The Trump administration's "reciprocal tariff" policy is a practice of imposing tariffs on imported foreign goods with the aim of addressing trade imbalances. By raising the cost of imported goods, the U.S. intends to force other countries to adjust their trade policies. In essence, the U.S. will impose tariffs on goods from countries or regions that have been deemed to engage in unfair trade practices, with the tariffs being equal to the value of the tariffs that those countries impose on U.S. exports. The policy is rooted in the Trump administration’s concerns over trade deficits with countries such as China, particularly regarding the long-standing trade imbalance with China. The “reciprocal tariff” will apply to products from major trading partners, including China and the European Union.

 

Policy Impact

As the "reciprocal tariffs" policy is set to be implemented, the financial markets are likely to experience significant volatility. Stock markets may face short-term declines, especially for companies reliant on global supply chains, which could be severely impacted. In the long term, the "reciprocal tariffs" policy could lead to prolonged instability in global trade. The increase in tariffs may reduce multinational corporations' profits in global markets, potentially impacting global economic growth. Furthermore, this could lead to a downward revision of economic growth expectations and rising inflation.
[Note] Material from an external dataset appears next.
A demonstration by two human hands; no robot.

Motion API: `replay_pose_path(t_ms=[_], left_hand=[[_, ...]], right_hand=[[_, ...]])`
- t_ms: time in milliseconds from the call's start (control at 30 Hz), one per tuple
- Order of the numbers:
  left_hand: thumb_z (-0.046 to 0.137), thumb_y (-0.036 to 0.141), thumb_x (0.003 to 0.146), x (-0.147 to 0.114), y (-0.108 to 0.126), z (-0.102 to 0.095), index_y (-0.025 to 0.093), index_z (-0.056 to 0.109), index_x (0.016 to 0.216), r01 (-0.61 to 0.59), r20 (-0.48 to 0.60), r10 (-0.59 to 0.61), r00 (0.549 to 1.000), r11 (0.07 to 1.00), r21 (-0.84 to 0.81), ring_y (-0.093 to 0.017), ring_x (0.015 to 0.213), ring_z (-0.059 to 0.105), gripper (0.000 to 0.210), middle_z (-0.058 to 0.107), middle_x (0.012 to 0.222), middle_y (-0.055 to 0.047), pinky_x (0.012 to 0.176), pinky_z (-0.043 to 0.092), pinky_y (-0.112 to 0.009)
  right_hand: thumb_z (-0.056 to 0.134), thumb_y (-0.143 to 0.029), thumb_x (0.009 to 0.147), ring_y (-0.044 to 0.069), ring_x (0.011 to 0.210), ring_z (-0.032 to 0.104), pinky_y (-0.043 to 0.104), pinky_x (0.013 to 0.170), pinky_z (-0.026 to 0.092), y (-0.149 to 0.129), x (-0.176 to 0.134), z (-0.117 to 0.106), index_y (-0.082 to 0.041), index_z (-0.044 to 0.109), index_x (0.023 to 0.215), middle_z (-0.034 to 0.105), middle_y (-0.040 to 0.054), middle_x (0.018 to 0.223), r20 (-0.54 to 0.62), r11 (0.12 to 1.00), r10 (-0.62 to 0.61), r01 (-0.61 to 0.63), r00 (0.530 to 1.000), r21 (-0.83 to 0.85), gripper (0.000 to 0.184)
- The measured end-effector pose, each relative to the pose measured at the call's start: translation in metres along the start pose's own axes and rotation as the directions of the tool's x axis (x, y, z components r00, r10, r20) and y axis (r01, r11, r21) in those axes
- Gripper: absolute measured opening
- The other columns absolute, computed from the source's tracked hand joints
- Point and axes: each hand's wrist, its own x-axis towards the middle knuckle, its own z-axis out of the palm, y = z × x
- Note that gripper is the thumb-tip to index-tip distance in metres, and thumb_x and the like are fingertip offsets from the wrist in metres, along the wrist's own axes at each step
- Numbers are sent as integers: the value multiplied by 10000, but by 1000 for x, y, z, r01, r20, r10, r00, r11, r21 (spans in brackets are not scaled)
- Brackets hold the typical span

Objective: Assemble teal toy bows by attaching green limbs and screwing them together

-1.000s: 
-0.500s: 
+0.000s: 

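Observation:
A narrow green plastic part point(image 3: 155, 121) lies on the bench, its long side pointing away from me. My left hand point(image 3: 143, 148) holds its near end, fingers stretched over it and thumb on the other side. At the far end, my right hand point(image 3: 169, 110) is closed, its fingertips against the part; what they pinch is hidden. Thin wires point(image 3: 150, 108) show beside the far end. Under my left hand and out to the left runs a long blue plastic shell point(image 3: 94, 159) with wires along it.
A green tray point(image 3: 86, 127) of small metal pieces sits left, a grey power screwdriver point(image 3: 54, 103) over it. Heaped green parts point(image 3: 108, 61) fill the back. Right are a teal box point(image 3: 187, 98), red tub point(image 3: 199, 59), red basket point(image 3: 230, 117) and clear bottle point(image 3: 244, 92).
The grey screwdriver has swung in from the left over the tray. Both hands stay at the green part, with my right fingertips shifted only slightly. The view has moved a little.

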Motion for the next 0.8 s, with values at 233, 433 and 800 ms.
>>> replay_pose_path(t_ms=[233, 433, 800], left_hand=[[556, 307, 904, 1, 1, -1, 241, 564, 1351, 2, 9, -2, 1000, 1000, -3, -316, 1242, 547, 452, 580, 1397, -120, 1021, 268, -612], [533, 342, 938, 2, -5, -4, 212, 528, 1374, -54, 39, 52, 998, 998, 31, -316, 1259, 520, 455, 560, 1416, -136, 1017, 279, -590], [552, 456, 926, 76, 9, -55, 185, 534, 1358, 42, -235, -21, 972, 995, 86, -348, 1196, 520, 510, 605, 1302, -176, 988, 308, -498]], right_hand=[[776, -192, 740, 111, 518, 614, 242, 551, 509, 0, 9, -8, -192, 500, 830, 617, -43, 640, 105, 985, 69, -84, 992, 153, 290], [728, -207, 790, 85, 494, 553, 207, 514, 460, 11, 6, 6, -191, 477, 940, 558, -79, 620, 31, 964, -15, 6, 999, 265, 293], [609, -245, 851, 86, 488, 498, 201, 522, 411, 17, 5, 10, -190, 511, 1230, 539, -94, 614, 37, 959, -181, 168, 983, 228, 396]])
Goldman Sachs has raised the probability of a U.S. economic recession from the previous 20% to a higher percentage. It has also raised its forecast for U.S. core personal consumption expenditure (PCE) inflation by the end of 2025 to 3.5%, significantly above the current level and well above the Federal Reserve’s 2% target. Additionally, it has lowered the U.S. GDP growth forecast for 2025 to 1%, with an expected rise in the unemployment rate to 4.5% by the end of 2025.